[WHAT YOU SHOULD DO]:
Type out all the records once more, exactly.

━━━━━━━━━━━━━━━━━━━━

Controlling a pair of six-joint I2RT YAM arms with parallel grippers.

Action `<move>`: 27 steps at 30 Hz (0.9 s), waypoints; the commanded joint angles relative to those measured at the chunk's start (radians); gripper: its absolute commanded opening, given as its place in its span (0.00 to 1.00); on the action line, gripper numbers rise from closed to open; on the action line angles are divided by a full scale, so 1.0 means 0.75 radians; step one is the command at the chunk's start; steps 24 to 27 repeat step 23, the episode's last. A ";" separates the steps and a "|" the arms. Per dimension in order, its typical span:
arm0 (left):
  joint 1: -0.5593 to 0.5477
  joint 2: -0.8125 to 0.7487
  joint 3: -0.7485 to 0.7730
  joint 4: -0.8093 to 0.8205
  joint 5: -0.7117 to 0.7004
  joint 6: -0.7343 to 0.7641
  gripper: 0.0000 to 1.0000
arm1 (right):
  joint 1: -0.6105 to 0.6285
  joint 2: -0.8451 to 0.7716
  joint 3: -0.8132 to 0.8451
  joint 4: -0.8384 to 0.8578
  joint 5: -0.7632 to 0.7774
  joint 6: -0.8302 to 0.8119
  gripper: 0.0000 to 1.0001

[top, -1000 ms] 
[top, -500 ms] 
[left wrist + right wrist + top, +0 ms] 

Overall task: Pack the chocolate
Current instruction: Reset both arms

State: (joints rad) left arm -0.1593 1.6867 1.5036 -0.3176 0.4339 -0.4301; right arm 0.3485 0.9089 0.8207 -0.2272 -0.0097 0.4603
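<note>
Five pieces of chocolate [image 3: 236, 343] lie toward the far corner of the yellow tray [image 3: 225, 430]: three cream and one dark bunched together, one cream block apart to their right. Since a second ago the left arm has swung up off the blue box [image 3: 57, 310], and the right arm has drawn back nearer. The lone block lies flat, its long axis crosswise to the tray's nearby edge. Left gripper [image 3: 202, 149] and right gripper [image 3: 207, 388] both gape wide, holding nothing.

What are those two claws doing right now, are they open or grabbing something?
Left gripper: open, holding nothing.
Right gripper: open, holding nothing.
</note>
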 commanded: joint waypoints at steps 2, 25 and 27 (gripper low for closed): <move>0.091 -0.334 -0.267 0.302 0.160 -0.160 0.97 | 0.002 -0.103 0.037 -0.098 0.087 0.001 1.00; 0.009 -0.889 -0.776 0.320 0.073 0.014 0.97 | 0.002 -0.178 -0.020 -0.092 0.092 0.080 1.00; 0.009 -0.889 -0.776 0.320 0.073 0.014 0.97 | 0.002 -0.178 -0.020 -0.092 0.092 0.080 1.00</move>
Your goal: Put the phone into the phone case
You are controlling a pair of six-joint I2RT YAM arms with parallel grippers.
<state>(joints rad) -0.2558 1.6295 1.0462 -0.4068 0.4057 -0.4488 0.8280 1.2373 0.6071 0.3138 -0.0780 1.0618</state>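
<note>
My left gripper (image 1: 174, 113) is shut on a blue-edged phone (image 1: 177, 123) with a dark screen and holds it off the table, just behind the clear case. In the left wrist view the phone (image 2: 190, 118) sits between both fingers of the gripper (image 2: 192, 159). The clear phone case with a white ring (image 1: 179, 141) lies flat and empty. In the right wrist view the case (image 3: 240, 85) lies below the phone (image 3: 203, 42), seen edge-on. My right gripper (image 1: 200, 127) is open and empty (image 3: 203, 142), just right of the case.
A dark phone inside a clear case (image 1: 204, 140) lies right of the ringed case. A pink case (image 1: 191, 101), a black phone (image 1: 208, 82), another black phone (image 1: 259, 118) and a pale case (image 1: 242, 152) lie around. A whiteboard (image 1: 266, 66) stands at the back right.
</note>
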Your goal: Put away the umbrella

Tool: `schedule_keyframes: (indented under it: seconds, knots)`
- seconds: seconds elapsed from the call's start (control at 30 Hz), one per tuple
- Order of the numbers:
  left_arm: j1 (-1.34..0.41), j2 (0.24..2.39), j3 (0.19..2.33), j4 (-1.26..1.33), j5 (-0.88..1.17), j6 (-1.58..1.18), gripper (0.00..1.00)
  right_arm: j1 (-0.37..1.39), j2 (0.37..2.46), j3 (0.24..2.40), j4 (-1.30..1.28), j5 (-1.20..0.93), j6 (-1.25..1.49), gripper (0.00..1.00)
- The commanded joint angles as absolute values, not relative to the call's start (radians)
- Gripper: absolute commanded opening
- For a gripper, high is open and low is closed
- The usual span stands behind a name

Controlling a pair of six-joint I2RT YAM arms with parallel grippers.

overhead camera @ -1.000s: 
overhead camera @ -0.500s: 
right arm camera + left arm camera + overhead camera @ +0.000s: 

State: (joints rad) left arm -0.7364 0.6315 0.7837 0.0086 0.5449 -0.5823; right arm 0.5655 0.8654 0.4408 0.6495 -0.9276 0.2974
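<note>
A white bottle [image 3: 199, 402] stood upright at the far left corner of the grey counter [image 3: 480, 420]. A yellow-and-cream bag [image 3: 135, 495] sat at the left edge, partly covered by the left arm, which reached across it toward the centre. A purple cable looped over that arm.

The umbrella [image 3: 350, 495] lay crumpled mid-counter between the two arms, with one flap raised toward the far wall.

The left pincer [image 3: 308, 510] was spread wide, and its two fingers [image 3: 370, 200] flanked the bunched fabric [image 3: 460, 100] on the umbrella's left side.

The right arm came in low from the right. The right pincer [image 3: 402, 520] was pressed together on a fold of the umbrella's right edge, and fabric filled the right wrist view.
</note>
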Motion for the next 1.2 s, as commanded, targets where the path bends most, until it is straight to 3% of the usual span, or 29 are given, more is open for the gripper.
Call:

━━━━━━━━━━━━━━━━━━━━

[YOUR SOLUTION]:
Controlling a pair of six-joint I2RT YAM arms with parallel grippers.

Action `<move>`: 27 steps at 30 Hz (0.9 s), waypoints; the commanded joint angles relative to those measured at the chunk's start (radians); gripper: its absolute commanded opening, given as its place in its span (0.00 to 1.00); on the action line, gripper numbers rise from closed to open; on the action line angles are divided by a full scale, so 1.0 means 0.75 radians; step one is the command at the chunk's start; steps 24 to 27 repeat step 23, the episode's last. A ";" separates the steps and a "|" the arms. Per dimension in order, its typical span:
arm0 (left):
  joint 1: -0.5593 to 0.5477
  joint 2: -0.8125 to 0.7487
  joint 3: -0.7485 to 0.7730
  joint 4: -0.8093 to 0.8205
  joint 5: -0.7117 to 0.7004
  joint 6: -0.7343 to 0.7641
  gripper: 0.0000 to 1.0000
arm1 (right):
  joint 1: -0.6105 to 0.6285
  joint 2: -0.8451 to 0.7716
  joint 3: -0.8132 to 0.8451
  joint 4: -0.8384 to 0.8578
  joint 5: -0.7632 to 0.7774
  joint 6: -0.8302 to 0.8119
  gripper: 0.0000 to 1.0001

[top, -1000 ms] 
[top, -500 ms] 
[left wrist + right wrist + top, +0 ms] 

Overall task: Pack the chocolate
Current instruction: Reset both arms

State: (joints rad) left arm -0.1593 1.6867 1.5036 -0.3176 0.4339 -0.4301; right arm 0.3485 0.9089 0.8207 -0.2272 -0.0097 0.4603
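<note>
Five pieces of chocolate [image 3: 236, 343] lie toward the far corner of the yellow tray [image 3: 225, 430]: three cream and one dark bunched together, one cream block apart to their right. Since a second ago the left arm has swung up off the blue box [image 3: 57, 310], and the right arm has drawn back nearer. The lone block lies flat, its long axis crosswise to the tray's nearby edge. Left gripper [image 3: 202, 149] and right gripper [image 3: 207, 388] both gape wide, holding nothing.

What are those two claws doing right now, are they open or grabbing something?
Left gripper: open, holding nothing.
Right gripper: open, holding nothing.
</note>
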 commanded: joint waypoints at steps 2, 25 and 27 (gripper low for closed): <move>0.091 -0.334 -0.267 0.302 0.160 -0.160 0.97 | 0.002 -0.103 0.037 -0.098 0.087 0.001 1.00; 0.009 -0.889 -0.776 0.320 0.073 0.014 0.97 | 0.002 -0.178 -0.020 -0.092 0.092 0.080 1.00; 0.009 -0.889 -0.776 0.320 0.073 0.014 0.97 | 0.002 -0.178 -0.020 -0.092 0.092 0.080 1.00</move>
Your goal: Put the phone into the phone case
You are controlling a pair of six-joint I2RT YAM arms with parallel grippers.
<state>(joints rad) -0.2558 1.6295 1.0462 -0.4068 0.4057 -0.4488 0.8280 1.2373 0.6071 0.3138 -0.0780 1.0618</state>
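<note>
My left gripper (image 1: 174, 113) is shut on a blue-edged phone (image 1: 177, 123) with a dark screen and holds it off the table, just behind the clear case. In the left wrist view the phone (image 2: 190, 118) sits between both fingers of the gripper (image 2: 192, 159). The clear phone case with a white ring (image 1: 179, 141) lies flat and empty. In the right wrist view the case (image 3: 240, 85) lies below the phone (image 3: 203, 42), seen edge-on. My right gripper (image 1: 200, 127) is open and empty (image 3: 203, 142), just right of the case.
A dark phone inside a clear case (image 1: 204, 140) lies right of the ringed case. A pink case (image 1: 191, 101), a black phone (image 1: 208, 82), another black phone (image 1: 259, 118) and a pale case (image 1: 242, 152) lie around. A whiteboard (image 1: 266, 66) stands at the back right.
</note>
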Your goal: Put away the umbrella

Tool: `schedule_keyframes: (indented under it: seconds, knots)`
- seconds: seconds elapsed from the call's start (control at 30 Hz), one per tuple
- Order of the numbers:
  left_arm: j1 (-1.34..0.41), j2 (0.24..2.39), j3 (0.19..2.33), j4 (-1.26..1.33), j5 (-0.88..1.17), j6 (-1.58..1.18), gripper (0.00..1.00)
  right_arm: j1 (-0.37..1.39), j2 (0.37..2.46), j3 (0.24..2.40), j4 (-1.30..1.28), j5 (-1.20..0.93), j6 (-1.25..1.49), gripper (0.00..1.00)
- The commanded joint angles as absolute values, not relative to the call's start (radians)
- Gripper: absolute commanded opening
- For a gripper, high is open and low is closed
- The usual span stands behind a name

Controlling a pair of six-joint I2RT YAM arms with parallel grippers.

overhead camera @ -1.000s: 
overhead camera @ -0.500s: 
right arm camera + left arm camera + overhead camera @ +0.000s: 

State: (joints rad) left arm -0.7364 0.6315 0.7837 0.0086 0.5449 -0.5823; right arm 0.5655 0.8654 0.4408 0.6495 -0.9276 0.2974
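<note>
A white bottle [image 3: 199, 402] stood upright at the far left corner of the grey counter [image 3: 480, 420]. A yellow-and-cream bag [image 3: 135, 495] sat at the left edge, partly covered by the left arm, which reached across it toward the centre. A purple cable looped over that arm.

The umbrella [image 3: 350, 495] lay crumpled mid-counter between the two arms, with one flap raised toward the far wall.

The left pincer [image 3: 308, 510] was spread wide, and its two fingers [image 3: 370, 200] flanked the bunched fabric [image 3: 460, 100] on the umbrella's left side.

The right arm came in low from the right. The right pincer [image 3: 402, 520] was pressed together on a fold of the umbrella's right edge, and fabric filled the right wrist view.
</note>
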Motion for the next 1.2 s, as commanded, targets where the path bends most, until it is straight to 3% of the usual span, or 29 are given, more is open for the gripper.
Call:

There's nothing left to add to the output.